William's grip tightened on the steering wheel.

‘No.'

Charlotte hurled herself across the backseat of his car, arms folded, face furious. ‘What's the point in a road trip if we're not going to stop at the services and get treats?' she cried. ‘If I don't get a frappuccino in the next half hour, I'm going to die.'

‘I am prepared to test that theory,' William replied, smiling at the driver in the next car as he undertook our BMW then flashed a subtle wanker sign as soon as he was out of sight. ‘We're not on a road trip, you little moose. If you don't be quiet, I'll leave you at the services and you can find your own way home from there.'

‘That would be more fun than this,' she muttered behind me. ‘How come I had to sit in the back when she isn't talking anyway?'

‘I'm talking,' I said as the screen of my phone lit up with the same number for the tenth time in a row.

‘You've said three things in the last hour and none of them were particularly nice.'

‘Sophie doesn't feel like being particularly nice.' William put his foot down, ignoring the engine's protests, and the time to our destination icon on his phone dropped by five whole minutes.

‘She looks like she's having a nervy b.'

‘I'm not having a nervy b,' I said as my phone screen went dark again.

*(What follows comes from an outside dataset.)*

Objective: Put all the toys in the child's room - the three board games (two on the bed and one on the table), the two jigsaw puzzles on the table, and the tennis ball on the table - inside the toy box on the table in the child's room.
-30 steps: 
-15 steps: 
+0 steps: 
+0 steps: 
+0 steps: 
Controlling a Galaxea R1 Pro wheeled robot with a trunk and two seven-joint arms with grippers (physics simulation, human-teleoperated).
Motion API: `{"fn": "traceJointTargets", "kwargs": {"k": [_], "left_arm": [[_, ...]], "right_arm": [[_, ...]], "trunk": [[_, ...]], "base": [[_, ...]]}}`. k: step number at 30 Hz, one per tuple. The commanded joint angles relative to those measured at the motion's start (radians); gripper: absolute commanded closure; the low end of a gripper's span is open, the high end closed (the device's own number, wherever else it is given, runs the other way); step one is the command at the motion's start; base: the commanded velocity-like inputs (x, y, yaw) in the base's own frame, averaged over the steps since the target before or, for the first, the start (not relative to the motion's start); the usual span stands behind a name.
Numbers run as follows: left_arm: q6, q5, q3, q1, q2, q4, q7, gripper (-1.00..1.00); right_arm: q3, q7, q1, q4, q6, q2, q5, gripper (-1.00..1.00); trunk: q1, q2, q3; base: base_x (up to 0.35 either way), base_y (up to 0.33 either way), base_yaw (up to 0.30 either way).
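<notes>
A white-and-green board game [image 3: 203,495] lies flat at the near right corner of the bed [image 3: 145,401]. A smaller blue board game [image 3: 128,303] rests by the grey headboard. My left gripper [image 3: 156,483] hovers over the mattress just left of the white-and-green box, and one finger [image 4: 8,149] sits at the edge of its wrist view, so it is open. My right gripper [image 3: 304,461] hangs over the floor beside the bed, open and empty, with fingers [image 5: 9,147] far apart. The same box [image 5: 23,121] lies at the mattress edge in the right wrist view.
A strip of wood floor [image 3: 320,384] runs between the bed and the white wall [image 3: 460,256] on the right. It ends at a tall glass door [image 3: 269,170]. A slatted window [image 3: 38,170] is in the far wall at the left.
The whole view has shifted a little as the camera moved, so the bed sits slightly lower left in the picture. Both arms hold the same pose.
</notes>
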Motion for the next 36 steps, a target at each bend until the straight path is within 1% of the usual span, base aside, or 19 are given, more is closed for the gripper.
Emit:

Ten missed calls. Ten voicemails. Forty-three unread texts.

I closed my eyes and concentrated on breathing in and out. Joe was married. Joe was married. Joe was married. Nope, that wasn't helping.

‘Still can't believe neither of you told me.'

Charlotte's right leg stuck through between mine and William's seats, just barely missing the gear stick with a black and white Nike, the same style as Gregory's, only Charlotte was eighteen and he was sixty-two. My poker face was terrible but she wouldn't even be able to hide her feelings about a game of snap. All of her emotions passed over her so clearly, it was like looking at a human mood ring.

‘Leaving me out like usual,' she pouted.

‘You're here now, aren't you?' William pointed out. ‘We could've said no when you asked to come.'

I glanced in the rear-view mirror to see her contorted around her seatbelt.

‘You don't give a toss about me,' she said. ‘You don't need to lie, I know it.'

‘That's not true, we give many tosses,' I replied, turning my phone over before it could come back to life. ‘But we're both rubbish and, if I'm being completely honest, sometimes you make me feel old.'

‘That's because you are old.'

William's eyes met mine and I silently begged him not to drive us off the road.

‘Saying things like that don't help your case,' I cautioned her. ‘I'm sorry we've made you feel that way. I definitely didn't mean to. William probably didn't.'

‘On my eighteenth, he gave me fifty pounds and a card that said "In my day this was a lot of money, you ungrateful little monster",' she replied. ‘And that was before I'd even had a chance to tell him this is my day and fifty pounds isn't a lot of money any more.'

Out of the corner of my eye, I watched a smile stretch across my brother's face.

‘Insults are William's love language,' I explained. ‘You'll get used to it.'

She ran her thumb over the tip of the fingernail of her forefinger, half her nails were covered by glittery almond-shaped press-ons while the others were short and bare, and her braided hair had faded down to a silvery-grey, a few little strands framing her pretty face.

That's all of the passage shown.